## EXERCISE DETAILS
Only the lines below starting at the one that contains "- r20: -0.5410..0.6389" and ending at the one that contains "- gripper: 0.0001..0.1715" are to be reproduced, exactly and with both ends kept.

[Records contained in a dataset]
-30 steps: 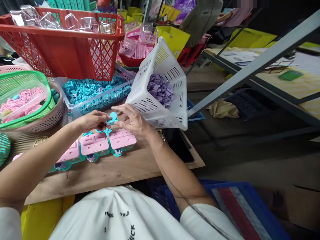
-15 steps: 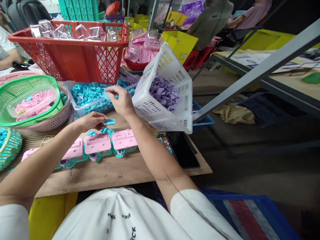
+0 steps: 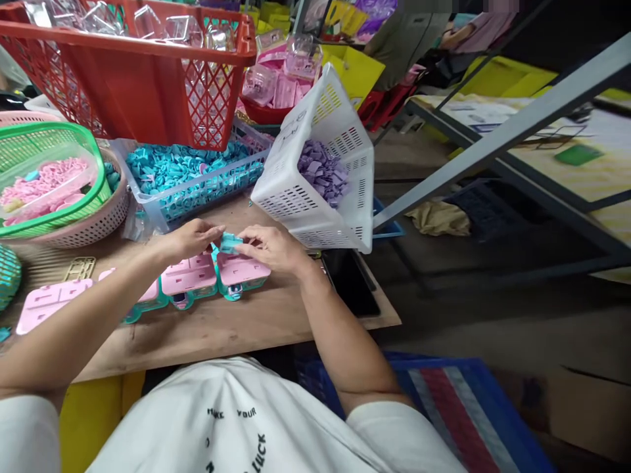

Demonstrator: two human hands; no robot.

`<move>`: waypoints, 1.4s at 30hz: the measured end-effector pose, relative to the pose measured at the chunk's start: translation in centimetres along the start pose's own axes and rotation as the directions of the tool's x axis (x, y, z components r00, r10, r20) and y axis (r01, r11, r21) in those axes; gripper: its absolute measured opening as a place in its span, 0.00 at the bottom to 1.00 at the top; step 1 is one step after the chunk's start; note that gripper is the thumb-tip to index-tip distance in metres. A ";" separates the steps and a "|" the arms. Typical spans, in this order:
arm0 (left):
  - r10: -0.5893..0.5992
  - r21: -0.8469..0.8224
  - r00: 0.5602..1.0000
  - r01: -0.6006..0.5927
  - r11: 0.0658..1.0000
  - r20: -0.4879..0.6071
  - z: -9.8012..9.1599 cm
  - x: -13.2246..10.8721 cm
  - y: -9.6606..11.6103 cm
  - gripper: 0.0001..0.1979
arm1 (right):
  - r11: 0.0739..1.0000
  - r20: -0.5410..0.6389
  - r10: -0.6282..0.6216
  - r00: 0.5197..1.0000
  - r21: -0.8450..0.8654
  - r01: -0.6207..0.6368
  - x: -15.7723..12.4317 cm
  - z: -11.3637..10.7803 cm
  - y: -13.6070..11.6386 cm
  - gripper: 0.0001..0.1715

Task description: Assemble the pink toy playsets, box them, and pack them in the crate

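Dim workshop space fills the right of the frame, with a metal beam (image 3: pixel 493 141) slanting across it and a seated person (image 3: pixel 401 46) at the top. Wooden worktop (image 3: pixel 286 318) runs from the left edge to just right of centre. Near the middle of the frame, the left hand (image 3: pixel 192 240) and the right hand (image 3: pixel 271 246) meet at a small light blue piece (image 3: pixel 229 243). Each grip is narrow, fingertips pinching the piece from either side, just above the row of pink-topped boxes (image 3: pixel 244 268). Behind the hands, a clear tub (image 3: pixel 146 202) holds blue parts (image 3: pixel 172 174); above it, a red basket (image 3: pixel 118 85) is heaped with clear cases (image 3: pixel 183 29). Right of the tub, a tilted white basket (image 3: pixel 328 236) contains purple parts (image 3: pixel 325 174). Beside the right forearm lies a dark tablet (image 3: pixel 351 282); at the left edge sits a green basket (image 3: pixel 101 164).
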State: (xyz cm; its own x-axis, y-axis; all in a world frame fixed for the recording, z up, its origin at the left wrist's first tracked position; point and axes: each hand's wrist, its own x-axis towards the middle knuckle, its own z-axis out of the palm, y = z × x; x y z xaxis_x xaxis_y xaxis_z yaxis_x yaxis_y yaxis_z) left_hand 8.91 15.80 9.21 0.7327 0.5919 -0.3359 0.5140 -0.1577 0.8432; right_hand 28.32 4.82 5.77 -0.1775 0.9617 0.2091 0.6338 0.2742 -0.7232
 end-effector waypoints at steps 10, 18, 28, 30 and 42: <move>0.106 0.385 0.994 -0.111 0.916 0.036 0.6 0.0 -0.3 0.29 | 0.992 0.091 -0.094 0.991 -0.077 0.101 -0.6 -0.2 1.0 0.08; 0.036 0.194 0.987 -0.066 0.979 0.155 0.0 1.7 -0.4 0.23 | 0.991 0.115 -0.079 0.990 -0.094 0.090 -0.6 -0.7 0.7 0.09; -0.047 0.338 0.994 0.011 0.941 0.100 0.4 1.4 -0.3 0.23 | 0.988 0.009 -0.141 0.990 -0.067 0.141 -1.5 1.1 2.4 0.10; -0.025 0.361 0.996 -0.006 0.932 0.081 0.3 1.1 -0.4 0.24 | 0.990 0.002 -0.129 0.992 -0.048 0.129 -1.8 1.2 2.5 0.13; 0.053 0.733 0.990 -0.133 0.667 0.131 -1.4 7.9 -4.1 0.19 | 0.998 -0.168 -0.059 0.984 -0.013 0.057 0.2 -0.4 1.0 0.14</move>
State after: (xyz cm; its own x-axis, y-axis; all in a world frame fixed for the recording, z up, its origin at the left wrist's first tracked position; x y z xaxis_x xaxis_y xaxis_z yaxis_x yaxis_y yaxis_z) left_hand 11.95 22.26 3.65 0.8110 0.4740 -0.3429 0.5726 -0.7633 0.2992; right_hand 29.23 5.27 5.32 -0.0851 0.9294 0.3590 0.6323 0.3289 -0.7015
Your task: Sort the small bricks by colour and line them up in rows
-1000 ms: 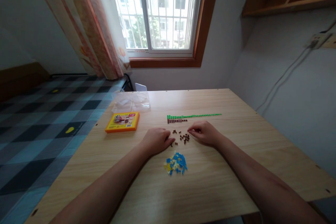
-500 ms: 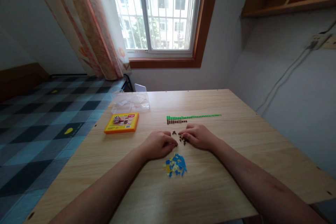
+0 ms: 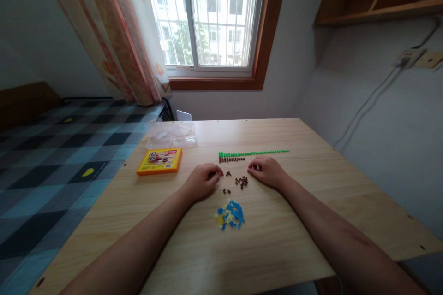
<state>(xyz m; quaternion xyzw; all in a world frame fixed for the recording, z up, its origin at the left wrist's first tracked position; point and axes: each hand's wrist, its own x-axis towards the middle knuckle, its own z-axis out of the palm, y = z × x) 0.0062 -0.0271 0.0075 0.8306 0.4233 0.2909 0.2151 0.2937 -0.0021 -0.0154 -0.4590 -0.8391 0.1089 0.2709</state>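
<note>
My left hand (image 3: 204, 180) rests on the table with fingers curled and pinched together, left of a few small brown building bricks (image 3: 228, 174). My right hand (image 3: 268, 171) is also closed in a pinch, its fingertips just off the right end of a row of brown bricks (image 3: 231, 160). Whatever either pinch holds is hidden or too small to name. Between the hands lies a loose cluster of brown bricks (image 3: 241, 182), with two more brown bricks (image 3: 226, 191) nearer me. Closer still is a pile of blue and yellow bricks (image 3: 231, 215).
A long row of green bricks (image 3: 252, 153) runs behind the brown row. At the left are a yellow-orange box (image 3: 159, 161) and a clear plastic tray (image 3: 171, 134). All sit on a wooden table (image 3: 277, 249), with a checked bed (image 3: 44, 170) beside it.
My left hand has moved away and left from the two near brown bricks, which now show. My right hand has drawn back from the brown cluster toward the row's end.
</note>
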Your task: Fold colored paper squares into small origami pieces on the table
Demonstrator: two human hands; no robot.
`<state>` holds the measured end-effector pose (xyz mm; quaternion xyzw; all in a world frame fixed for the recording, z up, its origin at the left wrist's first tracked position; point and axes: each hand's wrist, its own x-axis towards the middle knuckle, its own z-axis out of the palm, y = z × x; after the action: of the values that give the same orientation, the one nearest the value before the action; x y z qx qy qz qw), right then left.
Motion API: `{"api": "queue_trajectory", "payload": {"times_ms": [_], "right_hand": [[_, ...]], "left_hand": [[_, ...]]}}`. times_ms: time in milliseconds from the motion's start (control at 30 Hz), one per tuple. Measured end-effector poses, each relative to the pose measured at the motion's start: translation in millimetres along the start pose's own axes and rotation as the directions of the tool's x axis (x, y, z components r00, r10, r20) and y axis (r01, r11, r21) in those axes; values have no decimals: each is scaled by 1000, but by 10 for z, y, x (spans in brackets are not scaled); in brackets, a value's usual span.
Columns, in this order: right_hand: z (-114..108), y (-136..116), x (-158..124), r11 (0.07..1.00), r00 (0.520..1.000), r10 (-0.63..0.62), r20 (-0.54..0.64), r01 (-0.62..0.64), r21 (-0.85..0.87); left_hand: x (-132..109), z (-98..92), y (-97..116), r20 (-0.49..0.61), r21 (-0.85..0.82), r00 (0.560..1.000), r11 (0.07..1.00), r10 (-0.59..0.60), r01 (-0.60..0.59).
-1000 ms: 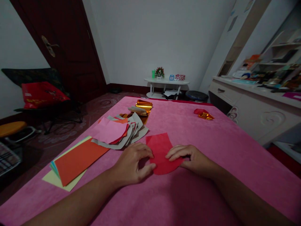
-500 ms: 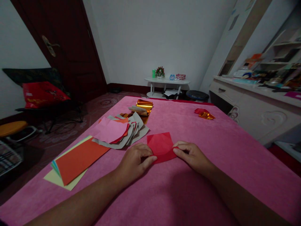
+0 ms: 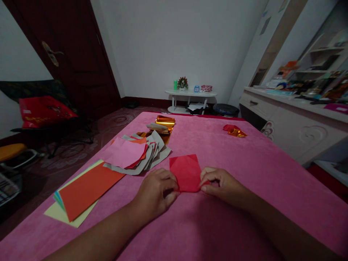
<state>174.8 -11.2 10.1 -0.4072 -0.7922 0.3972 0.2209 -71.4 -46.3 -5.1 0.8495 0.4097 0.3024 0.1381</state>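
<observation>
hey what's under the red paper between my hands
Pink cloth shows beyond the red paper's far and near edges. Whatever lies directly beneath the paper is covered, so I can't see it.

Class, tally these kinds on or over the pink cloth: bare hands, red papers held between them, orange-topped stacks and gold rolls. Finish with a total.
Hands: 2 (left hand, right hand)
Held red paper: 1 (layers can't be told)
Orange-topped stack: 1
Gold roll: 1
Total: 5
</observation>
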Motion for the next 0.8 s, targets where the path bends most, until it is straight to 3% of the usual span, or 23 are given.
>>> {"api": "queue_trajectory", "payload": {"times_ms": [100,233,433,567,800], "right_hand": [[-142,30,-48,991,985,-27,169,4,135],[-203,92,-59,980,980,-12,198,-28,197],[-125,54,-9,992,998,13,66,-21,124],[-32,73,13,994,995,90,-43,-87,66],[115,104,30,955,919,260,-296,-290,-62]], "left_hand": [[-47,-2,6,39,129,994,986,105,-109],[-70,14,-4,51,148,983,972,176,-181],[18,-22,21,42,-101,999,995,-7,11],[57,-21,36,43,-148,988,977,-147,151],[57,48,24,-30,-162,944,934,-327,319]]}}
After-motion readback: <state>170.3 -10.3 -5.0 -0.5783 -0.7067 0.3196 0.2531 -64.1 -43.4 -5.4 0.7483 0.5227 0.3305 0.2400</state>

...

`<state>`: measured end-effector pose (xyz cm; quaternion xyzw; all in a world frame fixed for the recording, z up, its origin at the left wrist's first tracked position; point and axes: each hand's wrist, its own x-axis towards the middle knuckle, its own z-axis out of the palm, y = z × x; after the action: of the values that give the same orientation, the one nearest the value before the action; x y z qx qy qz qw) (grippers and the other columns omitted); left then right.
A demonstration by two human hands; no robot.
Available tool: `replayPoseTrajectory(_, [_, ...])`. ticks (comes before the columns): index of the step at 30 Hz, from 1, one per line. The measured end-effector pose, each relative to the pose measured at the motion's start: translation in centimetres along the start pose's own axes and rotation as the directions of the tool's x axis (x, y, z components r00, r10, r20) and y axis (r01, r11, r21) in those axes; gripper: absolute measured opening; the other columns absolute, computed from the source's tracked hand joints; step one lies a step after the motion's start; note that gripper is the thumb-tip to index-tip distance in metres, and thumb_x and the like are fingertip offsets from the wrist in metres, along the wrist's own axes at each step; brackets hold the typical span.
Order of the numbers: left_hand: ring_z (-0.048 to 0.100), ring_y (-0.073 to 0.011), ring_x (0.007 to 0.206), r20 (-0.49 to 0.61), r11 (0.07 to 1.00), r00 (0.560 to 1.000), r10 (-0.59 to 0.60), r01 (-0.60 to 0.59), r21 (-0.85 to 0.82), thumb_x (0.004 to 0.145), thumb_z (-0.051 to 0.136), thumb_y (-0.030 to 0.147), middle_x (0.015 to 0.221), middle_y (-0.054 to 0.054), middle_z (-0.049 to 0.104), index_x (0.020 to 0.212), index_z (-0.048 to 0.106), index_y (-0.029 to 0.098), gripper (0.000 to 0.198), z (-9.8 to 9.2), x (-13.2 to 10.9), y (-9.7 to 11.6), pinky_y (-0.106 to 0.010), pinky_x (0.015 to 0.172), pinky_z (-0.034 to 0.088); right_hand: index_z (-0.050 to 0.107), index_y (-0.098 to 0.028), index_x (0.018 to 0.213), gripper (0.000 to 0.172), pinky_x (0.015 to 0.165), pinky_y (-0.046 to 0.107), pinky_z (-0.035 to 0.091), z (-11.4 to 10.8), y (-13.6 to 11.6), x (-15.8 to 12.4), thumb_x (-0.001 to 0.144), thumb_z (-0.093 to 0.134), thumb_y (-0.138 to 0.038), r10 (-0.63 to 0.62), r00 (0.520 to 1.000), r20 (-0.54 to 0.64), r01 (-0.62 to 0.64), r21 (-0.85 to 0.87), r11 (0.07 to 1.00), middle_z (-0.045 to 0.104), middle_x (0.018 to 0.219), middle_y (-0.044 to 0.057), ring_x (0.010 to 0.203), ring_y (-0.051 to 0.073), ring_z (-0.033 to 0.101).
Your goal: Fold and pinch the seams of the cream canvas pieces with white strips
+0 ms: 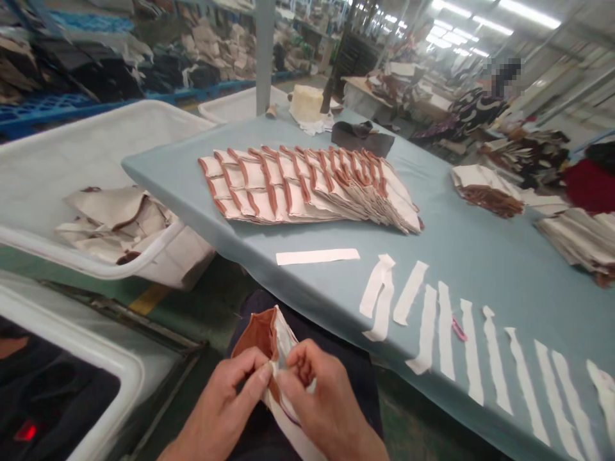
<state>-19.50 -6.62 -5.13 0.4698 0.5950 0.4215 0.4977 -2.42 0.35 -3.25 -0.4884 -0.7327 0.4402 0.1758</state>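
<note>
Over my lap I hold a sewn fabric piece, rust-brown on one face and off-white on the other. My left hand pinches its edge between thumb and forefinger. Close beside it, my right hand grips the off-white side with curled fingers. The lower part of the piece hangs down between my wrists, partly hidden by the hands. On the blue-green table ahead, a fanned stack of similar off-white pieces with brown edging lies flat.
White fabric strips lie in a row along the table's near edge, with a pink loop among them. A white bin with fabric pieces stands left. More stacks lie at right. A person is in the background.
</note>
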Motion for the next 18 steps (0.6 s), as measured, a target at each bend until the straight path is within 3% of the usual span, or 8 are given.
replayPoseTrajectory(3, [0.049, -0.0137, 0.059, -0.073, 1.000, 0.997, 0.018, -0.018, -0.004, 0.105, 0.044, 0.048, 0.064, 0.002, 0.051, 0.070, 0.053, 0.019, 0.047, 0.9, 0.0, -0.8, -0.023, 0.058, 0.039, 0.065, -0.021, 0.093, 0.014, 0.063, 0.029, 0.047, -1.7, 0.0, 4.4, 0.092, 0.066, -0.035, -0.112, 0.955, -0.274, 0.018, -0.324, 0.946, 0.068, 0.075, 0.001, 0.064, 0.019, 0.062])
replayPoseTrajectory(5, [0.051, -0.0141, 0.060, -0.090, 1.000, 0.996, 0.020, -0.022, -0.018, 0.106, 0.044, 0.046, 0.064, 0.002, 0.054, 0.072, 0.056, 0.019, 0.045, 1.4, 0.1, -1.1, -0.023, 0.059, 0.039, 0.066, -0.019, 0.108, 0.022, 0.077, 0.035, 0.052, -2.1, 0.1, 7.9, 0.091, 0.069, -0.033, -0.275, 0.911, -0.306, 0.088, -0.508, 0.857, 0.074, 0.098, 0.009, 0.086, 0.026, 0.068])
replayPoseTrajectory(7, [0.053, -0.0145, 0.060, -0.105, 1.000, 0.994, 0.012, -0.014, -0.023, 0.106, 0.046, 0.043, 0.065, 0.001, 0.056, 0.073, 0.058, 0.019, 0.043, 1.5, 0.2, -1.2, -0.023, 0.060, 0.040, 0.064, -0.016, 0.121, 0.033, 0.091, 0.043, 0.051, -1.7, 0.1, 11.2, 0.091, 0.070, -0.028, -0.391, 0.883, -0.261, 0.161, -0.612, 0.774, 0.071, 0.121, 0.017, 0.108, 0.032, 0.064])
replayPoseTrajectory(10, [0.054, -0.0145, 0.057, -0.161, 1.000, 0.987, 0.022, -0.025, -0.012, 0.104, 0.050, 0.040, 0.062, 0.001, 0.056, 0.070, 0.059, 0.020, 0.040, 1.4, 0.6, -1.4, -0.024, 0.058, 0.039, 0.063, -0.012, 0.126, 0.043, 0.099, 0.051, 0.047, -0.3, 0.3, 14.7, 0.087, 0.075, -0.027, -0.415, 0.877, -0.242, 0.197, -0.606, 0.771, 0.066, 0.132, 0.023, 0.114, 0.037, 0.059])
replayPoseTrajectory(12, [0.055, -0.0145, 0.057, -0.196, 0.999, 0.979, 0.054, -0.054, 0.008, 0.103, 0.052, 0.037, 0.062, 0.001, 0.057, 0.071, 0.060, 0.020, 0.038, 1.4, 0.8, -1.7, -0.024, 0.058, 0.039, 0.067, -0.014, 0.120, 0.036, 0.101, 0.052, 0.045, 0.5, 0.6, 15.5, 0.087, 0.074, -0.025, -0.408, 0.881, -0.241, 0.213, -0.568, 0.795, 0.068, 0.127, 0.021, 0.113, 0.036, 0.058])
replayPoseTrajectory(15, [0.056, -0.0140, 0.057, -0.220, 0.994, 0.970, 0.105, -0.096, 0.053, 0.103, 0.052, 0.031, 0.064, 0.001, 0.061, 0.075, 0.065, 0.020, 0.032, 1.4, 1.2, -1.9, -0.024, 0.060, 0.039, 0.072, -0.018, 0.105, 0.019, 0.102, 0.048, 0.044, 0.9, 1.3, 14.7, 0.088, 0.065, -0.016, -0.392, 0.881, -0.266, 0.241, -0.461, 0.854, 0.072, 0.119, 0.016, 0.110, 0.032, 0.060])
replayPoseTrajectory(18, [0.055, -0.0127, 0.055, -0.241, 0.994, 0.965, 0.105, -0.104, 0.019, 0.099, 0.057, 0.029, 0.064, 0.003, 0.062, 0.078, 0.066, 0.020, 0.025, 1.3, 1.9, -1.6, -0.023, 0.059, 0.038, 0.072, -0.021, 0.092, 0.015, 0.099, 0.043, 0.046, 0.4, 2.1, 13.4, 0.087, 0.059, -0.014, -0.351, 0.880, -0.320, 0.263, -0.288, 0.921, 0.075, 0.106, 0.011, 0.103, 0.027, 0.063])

## SOLUTION FOR THIS TASK
  - r20: -0.5410..0.6389
  - r10: -0.6282..0.6216
  - r00: 0.5197..1.0000
  - r21: -0.8450..0.8654
  - r01: -0.6207..0.6368
  - x: -15.7723..12.4317 cm
  - z: -11.3637..10.7803 cm
  - y: -13.6070..11.6386 cm
  - gripper: 0.0001..0.1715

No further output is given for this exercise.